Vita - 12 dicembre 2003

 

Dodici anni di sanità in carcere, e non sono ancora morto

 

Quella che segue è una testimonianza "esemplare"; nel senso che racconta un percorso attraverso cui passano tanti detenuti che si ammalano in carcere, o anche "di carcere", perché è il carcere che a volte fa davvero ammalare. È un percorso con tante tappe "tipiche": la patologia seria e sottovalutata, il disagio psichico, la "cura" con gli psicofarmaci. L’accusa di essere dei simulatori. Raccontarlo serve a tenere sempre i fari puntati sui temi della salute dei detenuti; che si spera saranno al centro dell’attenzione dei Garanti dei diritti delle persona private della libertà, che molti Comuni; a partire da Roma, hanno istituito o stanno per farlo.

 

Ornella Favero

 

Nei primi tempi della detenzione ebbi qualche serio problema di salute, superato (anche se non risolto del tutto) soprattutto grazie alla consapevolezza delle regole igieniche e alimentari necessarie per sopravvivere alle malattie, al carcere… e ad un sistema sanitario che fa paura. Sottolineo il termine "paura", perché questo è il sentimento più diffuso tra noi detenuti, quando dobbiamo rivolgerci ai medici del carcere: una paura fondata su ciò che vediamo ogni giorno attorno a noi, a volte anche su esperienze vissute in prima persona.

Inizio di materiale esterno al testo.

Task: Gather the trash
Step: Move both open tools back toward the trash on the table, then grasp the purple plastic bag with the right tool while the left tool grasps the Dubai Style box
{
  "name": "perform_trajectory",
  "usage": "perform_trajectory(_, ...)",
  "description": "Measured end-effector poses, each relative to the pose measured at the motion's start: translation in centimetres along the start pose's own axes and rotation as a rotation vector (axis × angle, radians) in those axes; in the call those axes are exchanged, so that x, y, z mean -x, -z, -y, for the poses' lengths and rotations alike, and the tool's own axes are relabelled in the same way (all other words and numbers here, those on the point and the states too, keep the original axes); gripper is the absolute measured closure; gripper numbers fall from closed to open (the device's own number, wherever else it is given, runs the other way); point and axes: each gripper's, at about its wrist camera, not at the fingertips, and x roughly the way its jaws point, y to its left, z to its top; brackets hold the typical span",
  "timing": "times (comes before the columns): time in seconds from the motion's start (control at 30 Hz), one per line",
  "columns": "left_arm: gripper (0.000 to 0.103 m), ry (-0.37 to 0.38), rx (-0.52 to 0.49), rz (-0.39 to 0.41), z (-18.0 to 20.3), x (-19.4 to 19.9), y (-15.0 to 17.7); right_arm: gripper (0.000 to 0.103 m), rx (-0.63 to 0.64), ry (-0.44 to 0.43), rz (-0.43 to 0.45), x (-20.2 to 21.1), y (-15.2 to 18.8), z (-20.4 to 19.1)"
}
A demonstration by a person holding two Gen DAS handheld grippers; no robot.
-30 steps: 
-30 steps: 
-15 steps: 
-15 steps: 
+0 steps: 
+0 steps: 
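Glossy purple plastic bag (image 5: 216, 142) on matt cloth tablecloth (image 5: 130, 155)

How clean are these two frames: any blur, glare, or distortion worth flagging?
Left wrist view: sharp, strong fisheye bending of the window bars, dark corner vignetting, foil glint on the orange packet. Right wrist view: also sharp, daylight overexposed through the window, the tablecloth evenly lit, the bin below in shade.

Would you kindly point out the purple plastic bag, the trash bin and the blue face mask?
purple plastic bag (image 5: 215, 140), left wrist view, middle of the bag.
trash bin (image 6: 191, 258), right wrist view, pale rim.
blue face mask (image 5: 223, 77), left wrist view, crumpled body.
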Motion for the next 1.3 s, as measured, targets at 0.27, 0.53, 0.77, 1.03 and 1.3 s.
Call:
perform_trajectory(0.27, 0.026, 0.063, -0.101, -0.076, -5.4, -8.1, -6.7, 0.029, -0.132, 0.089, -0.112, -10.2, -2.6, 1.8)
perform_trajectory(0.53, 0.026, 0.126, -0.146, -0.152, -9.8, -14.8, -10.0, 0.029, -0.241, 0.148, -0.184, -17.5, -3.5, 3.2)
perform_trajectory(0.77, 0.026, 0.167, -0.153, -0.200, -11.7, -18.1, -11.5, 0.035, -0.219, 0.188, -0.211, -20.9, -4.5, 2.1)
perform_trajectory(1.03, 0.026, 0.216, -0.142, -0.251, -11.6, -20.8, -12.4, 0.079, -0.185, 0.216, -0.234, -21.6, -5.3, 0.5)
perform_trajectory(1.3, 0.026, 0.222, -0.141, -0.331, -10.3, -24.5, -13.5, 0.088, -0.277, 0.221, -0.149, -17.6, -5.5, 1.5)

In carcere entro, nel 1991, con una cardiopatia congenita (che da libero trascuravo).

Poi, a seguito di un tentativo di suicidio, mi ricoverano nel reparto psichiatrico di un ospedale "civile" dove rimango per tre mesi, prendendo a forza vagonate di psicofarmaci (se rifiutavo pillole e gocce, arrivavano tre o quattro infermieri, mi immobilizzavano e mi facevano un’iniezione). Questi farmaci mi provocano un’epatite devastante, dimagrisco a vista d’occhio, fino a pesare 50 chili e, naturalmente, i problemi al cuore si aggravano. Dimesso dalla psichiatria torno in carcere: nella terapia prescritta in ospedale ci sono pure due pastiglie di "Roipnol" e tanto "Valium", per tre volte al giorno. Io non voglio queste medicine ma i medici del carcere non si fidano a lasciarmi senza sedativi e mi dicono che, se le rifiuto, non mi danno nient’altro, né per il fegato, né per il cuore.

M’impunto e smetto qualsiasi cura, finché mi mandano al Centro Clinico di Pisa. Sono messo davvero male, anche se non me ne rendo pienamente conto. Vado avanti con due flebo di glucosio al giorno, per due mesi: nelle prime settimane mi bucano da tutte le parti, poi mi mettono un catetere nel braccio, così posso attaccarmi da solo al "distributore" e "fare il pieno". Così dicono gli infermieri, dopo aver preso l’abitudine di passarmi il flacone e il deflussore attraverso lo spioncino, senza nemmeno aprire la porta della cella. Io appendo l’apparecchiatura ad un’anta dell’armadietto… "faccio il pieno" e poi la restituisco.

Al terzo mese mi dimettono e comincio a viaggiare da un carcere all’altro, in ogni posto la prima fatica consiste nel convincere i medici che non sono un simulatore, che ho bisogno di un vitto in bianco e possibilmente di stare in una cella dove non ci sono fumatori (la prima richiesta è più semplice da soddisfare, la seconda un po’ meno…), oltre che delle medicine segnate nella cartella clinica. La percezione, nell’incontrare i dottori, è quasi sempre quella: io sono un seccatore, forse fingo d’essere malato per farmi scarcerare e, in ogni caso, sono poco degno di essere curato da essere umano. In questi ultimi otto anni di carcere una vera visita medica non l’ho mai avuta. Eppure, basterebbe che i detenuti fossero un po’ più ascoltati.